#### [Work instructions]
Repeat exactly what appears from the opening line of the listing to the line with "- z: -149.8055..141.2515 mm", inclusive.

BEGIN

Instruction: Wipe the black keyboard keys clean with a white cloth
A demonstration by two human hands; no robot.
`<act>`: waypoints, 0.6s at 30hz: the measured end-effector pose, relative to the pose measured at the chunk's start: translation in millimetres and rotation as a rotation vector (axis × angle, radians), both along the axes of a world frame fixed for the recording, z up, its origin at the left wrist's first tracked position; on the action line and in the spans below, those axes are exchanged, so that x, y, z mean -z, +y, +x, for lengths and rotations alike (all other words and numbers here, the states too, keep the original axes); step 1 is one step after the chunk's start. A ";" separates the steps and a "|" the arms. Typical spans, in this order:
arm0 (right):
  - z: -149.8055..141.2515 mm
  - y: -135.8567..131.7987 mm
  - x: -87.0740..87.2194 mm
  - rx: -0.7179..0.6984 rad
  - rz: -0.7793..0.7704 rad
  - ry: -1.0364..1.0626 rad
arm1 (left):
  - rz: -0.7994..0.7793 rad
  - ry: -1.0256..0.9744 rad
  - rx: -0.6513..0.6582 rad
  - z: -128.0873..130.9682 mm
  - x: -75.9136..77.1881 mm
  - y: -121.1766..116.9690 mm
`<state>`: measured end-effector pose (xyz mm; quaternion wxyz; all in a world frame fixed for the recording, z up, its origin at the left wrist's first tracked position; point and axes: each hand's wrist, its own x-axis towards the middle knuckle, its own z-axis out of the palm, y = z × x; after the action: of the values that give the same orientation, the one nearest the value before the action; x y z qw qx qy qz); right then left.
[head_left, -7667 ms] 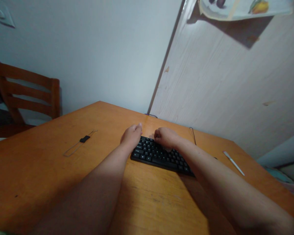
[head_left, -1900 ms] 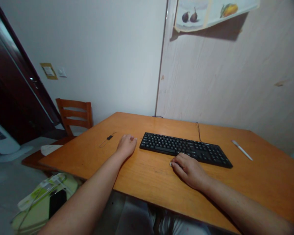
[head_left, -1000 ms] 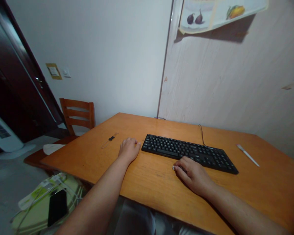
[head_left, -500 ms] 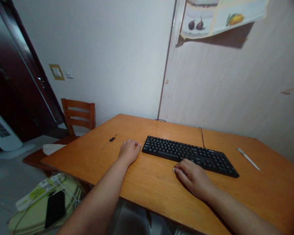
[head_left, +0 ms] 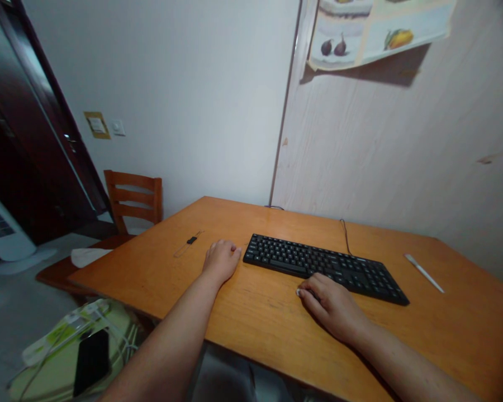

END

#### [Output of the exercise]
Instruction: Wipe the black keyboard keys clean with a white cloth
A demonstration by two human hands; no robot.
`<act>`: waypoints, 0.6s at 30hz: the measured end-effector pose, relative to the pose measured at the chunk's start: translation in millimetres and rotation as a rotation vector (axis × angle, radians), both along the axes of a world frame fixed for the recording, z up, its origin at the left wrist's first tracked position; on the action line and in the spans below, those axes are exchanged, so that x, y, z mean -z, +y, +x, for lengths and rotations alike (all other words and numbers here, the states too, keep the original axes); step 1 is one step after the chunk's start. A ";" separates the steps and a "|" the arms. Typical spans, in this order:
arm0 (right):
  - z: -149.8055..141.2515 mm

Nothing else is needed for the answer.